For the inverse view — pipeline slot to pass list — see Pipeline & Ordering. For NVIDIA-only passes that do not appear in this catalog at all (because they have no upstream counterpart even at the file level), see NVIDIA Custom Passes.

Suggested Porting Order

A reimplementation that follows the binary's optimization order rather than the upstream LLVM source order tends to surface fewer surprises:

  1. Start with the none rows — link upstream, confirm the cicc pipeline assembler will accept them, and lock in the registration names.
  2. Layer in the config-only rows. The knob defaults live in the cicc constructors documented on each deep-dive page; mismatched defaults are the most common cause of "the pass runs but the output is different" bugs during porting.
  3. Port the algorithmic rows next, one wiki page at a time. The deep-dive pages enumerate the NVIDIA additions as discrete patches against the upstream .cpp; each can be applied and tested independently.
  4. Tackle the proprietary fork rows last. These have the longest implementation tail (LSR alone is 2,688 decompiled lines; the SelectionDAG intrinsic switch is 9,518) and benefit from the surrounding infrastructure being already in place when their tests run.

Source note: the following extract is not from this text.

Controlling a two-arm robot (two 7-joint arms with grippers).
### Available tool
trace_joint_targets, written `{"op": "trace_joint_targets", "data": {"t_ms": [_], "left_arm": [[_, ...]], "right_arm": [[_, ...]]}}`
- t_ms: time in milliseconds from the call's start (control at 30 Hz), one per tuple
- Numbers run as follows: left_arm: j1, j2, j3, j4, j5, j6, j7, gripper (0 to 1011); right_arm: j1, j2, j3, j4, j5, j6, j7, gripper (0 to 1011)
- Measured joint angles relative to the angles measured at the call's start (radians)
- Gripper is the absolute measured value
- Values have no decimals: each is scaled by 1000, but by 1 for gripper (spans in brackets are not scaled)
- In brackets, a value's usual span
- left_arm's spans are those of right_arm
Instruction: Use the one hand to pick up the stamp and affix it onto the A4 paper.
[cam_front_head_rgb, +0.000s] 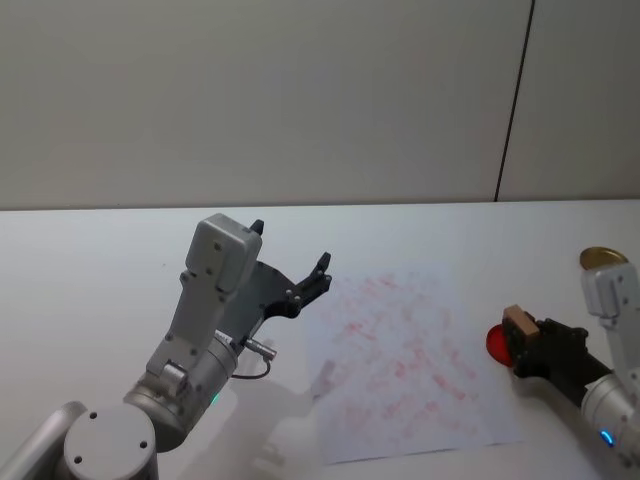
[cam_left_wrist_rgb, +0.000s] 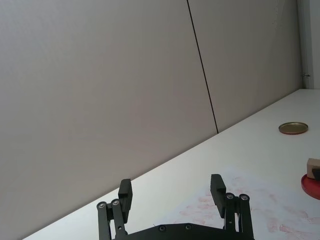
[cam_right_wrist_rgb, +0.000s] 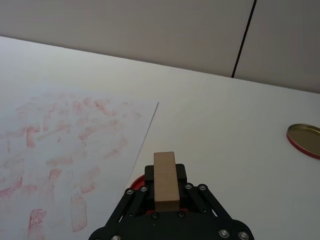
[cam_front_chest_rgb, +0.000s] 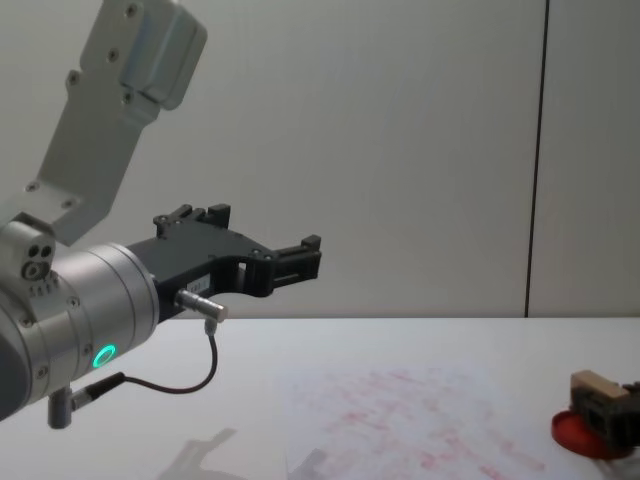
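Observation:
The stamp, a pale wooden block, sits between the fingers of my right gripper, which is shut on it. In the right wrist view the stamp stands upright in the right gripper, over the red disc just past the paper's right edge. The A4 paper lies flat at mid-table, covered in faint red marks. My left gripper hovers open above the table, left of the paper, holding nothing.
The red disc lies right of the paper. A round gold lid lies farther back on the right. The white table meets a plain grey wall behind.

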Motion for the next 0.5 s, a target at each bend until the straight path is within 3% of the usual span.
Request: {"op": "trace_joint_targets", "data": {"t_ms": [500], "left_arm": [[0, 0, 0, 0, 0, 0, 0, 993]], "right_arm": [[6, -21, -28, -56, -12, -31, 76, 220]]}}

Where the Catalog is Deliberately Incomplete

This catalog covers the LLVM-derived components only. Three classes of cicc functionality are intentionally absent:

  • NVIDIA-only IR passes (Memory Space Opt, NVVM Reflect, Printf Lowering, the process-restrict family, etc.) live under NVIDIA Custom Passes. They have no upstream file to point at.
  • The EDG frontend that feeds the LLVM pipeline (NVVM IR generation, builtin lowering at sub_955A70) is documented under Pipeline Overview and is not derived from LLVM at all.
  • PTX emission (the AsmPrinter at sub_21E74C0 and the surrounding text-writer infrastructure) is heavily NVIDIA-customized but classifying it row-by-row would require enumerating every PTX directive; the Pipeline / Emission page covers it as one unit.

Together this catalog plus the NVIDIA Custom Passes Overview cover the full optimization-and-codegen surface of cicc v13.0.